Exercise instructions ▸ Produce an exact copy of the lines below, starting at the first and ending with the line containing "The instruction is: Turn".

[Input data — start]

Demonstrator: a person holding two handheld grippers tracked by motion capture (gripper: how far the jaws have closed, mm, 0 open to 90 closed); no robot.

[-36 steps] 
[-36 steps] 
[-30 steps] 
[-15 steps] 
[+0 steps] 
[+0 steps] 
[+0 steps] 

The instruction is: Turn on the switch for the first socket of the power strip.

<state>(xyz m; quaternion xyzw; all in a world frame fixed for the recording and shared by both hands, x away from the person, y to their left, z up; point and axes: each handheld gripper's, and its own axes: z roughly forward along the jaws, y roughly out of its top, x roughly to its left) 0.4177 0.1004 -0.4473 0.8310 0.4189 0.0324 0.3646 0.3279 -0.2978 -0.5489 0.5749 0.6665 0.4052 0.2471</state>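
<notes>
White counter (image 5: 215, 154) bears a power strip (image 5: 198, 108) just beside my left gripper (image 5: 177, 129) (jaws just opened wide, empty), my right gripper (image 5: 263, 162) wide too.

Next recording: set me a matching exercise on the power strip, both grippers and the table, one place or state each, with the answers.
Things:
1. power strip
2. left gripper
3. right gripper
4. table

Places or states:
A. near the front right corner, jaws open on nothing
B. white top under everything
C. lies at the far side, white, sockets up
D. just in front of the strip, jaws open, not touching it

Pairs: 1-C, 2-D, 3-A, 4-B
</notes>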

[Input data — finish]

Solution below ▸
Demonstrator: a person holding two handheld grippers tracked by motion capture (gripper: how far the jaws have closed, mm, 0 open to 90 closed); no robot.

[-36 steps] 
[-36 steps] 
[-30 steps] 
[-15 steps] 
[+0 steps] 
[+0 steps] 
[+0 steps] 

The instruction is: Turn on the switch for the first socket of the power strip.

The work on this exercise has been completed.